Well…hello there. It’s been a while.
I last wrote a post for this site about two years ago. Did you miss me? Do you even remember who I am? I hope so!
I have a few things to say, and it feels a little jumbled in my head, so forgive me if this is less structured than most of my old posts. It’ll certainly be less manicured, but maybe I’ll make up for it with heart.
Let’s begin, shall we?
Prior to my two year hiatus, I had been in a long-term relationship for several years (since before starting my blog), then we got engaged. Close to the time I stopped blogging, we broke up. I see in hindsight that it was the best thing that could’ve happened, but my world was turned upside down at the time. We all know how formative the 20’s are; I spent most of those years with one person.
As you might imagine, getting dumped by said person was a hard pill to swallow. In a way, the trajectory of my life changed. And I was alone for the first time since before reaching the legal drinking age.
That next year was one of the most transformative of my life – a period of metamorphosis, really. I blossomed in my confidence, personal style, social life, etc. I went on dates. I figured out what I want and need in a partner. I learned more about myself, too. We’re all works in progress, so I’ll always be on a self-discovery journey, but yeah…it was a big year.
I think a necessary part of this growth process was experimenting with creative outlets and exploring –
How do I wish to spend my free time?
What fulfills me?
How do I want to present myself in the world?
Looking back, I see this part actually began before the break-up and was waaayy amplified afterwards.
Maybe half a year before it happened, I had begun posting YouTube videos, throwing different things at the wall to see what stuck – Christian videos, political/social commentary videos, etc. I settled on disability-related videos as something unique and important I could contribute to the world. Then, a little later, I made a second channel about indoor plants and posted a couple videos.
Before everything went down, making videos was a fun hobby I was trying on the side. Afterwards, I got serious. I was posting on the plant channel twice a week for a while. I reached almost 500 subscribers. (SN: I wasn’t writing at all…I wonder if it’s because blogging felt like part of my old life, and I wanted to escape that feeling, so I shifted ALL my focus to a different creative outlet?)
Over half a year ago, towards the end of my year of singleness, I met my current partner. He is a funny, handsome, Christian Southern gentleman who takes care of me. What a dream!
When I started dating him, I had less free time, and I took an unplanned break from my plant channel (my posts on the disability-related channel have always been sporadic). Though I did miss having a creative outlet, I also started reflecting on some important questions –
Is this really what I’m meant to do with my life?
Is this part of my contribution to the world, or is it a waste of my time?
What is my purpose?
Questions we can all relate to, I’m sure.
As I quickly approach age 30, I’m floundering even more, and I’m realizing part of the problem is my addictive personality. The other part is my vivacity.
I was obsessed with commentary videos for a while, so I tried making them myself. I was obsessed with plants and plant videos for a while, so I sunk countless hours into filming and editing my own videos, and my room is overrun with plants because I’ve managed to still keep most of them alive. In the last few months, I’ve become fixated on fashion and outfit inspiration videos, so…you guessed it…I’ve been making them myself, on a third channel. And that’s not to mention all of my past endeavors, like the time I tried to be a Bookstagrammer (my book shelves aren’t aesthetically-pleasing and I can’t read 20 books per month, so it was a no-go).
I’ve posted less than a handful of fashion videos, yet I’m already back to asking –
What’s the point?
Is this what I’m made for?
Maybe I’m thinking too hard – can’t we just do fun things for fun? Does everything have to have a purpose? But, then again, life is short and time is limited. Could I spend my time on things that are more satisfying on a soul-level than, say, trying on outfits or ogling over pretty plants?
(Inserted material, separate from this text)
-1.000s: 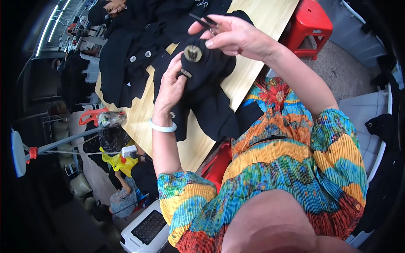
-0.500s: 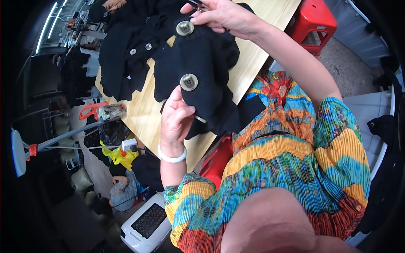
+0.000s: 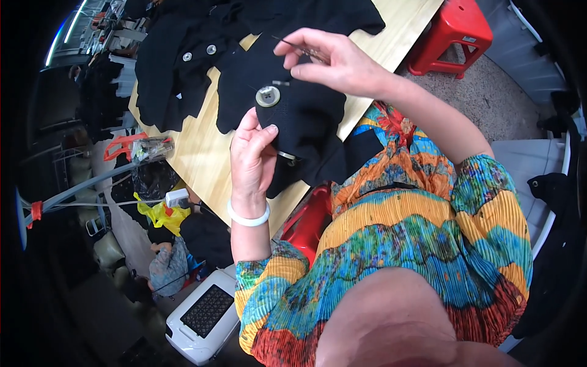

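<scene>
My left hand [image 3: 252, 150], a white bangle at its wrist, pinches the edge of a black garment [image 3: 315, 125] and lifts it off the table. Just beyond those fingertips is a large greyish button [image 3: 268, 96] with a pale rim. Below the thumb a second button [image 3: 286, 156] shows edge-on. My right hand [image 3: 333, 61] is closed round a thin, dark, pointed metal tool [image 3: 306, 50], its tip toward the far left above the cloth. Its exact kind is unclear. More black cloth with two small shiny round buttons [image 3: 211, 49] lies to the left.
The pale wooden table [image 3: 202, 144] runs diagonally. A red plastic stool [image 3: 455, 40] stands at the far right, another red seat [image 3: 309, 223] beside me. Left are a lamp arm [image 3: 98, 186], a yellow bag [image 3: 162, 214], a white ventilated box [image 3: 205, 315] and another person [image 3: 168, 266].
My right hand has moved nearer and shows more of the pointed tool. The garment has shifted in my left hand; the lower button has turned from face-up to edge-on.
</scene>
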`<action>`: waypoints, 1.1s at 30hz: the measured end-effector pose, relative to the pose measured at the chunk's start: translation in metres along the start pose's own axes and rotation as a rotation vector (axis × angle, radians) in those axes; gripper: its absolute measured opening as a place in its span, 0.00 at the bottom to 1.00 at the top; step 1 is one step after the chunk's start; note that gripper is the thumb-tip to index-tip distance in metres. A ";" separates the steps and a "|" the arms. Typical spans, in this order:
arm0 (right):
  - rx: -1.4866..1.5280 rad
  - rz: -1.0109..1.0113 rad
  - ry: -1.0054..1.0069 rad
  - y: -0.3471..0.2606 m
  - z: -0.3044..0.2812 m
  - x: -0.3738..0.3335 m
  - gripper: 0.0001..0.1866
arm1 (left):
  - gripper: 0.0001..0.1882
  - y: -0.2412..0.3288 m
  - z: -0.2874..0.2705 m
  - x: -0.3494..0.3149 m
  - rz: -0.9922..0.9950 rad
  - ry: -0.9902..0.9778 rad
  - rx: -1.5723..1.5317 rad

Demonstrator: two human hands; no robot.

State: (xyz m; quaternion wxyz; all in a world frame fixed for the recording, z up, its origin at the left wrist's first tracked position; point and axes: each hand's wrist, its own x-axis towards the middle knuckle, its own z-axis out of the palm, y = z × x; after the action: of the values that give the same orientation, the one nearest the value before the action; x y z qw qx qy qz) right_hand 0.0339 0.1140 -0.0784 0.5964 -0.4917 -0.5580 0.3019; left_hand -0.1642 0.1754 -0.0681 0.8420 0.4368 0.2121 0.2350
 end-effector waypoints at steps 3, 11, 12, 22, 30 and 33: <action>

A few months ago, my brother’s new girlfriend mentioned she writes poems for fun, and something inside me lit up. On a whim, I created a poetry blog. I’ve had an absolute ball with it! I’m reminded that, in spite of my many endeavors and obsessions over the years, “writer” always has and always will be part of my DNA code. I feel like my entire celestial being took a deep exhale of fresh air after I write. It’s like a drug.
So I’m currently working to strike a balance.
It’s okay to do something just for fun, like working on a plant video. But I should spend more time on my true gifts and callings.
I appreciate the self-awareness and wisdom that I gain as I age. I recognize in myself a tendency to gain and lose interest in hobbies with time, but there are three things I have always been passionate about: writing/literature, Christianity/ministry, and inspiring people through my approach to life as a disabled person. I perhaps should remember that as I contemplate how to spend my time and what I hope to accomplish in my 30’s.
If you made it this far, thank you for taking your precious time to read my ramblings. Know that if you ever experience self-doubt or wonder what your purpose is, you are not alone!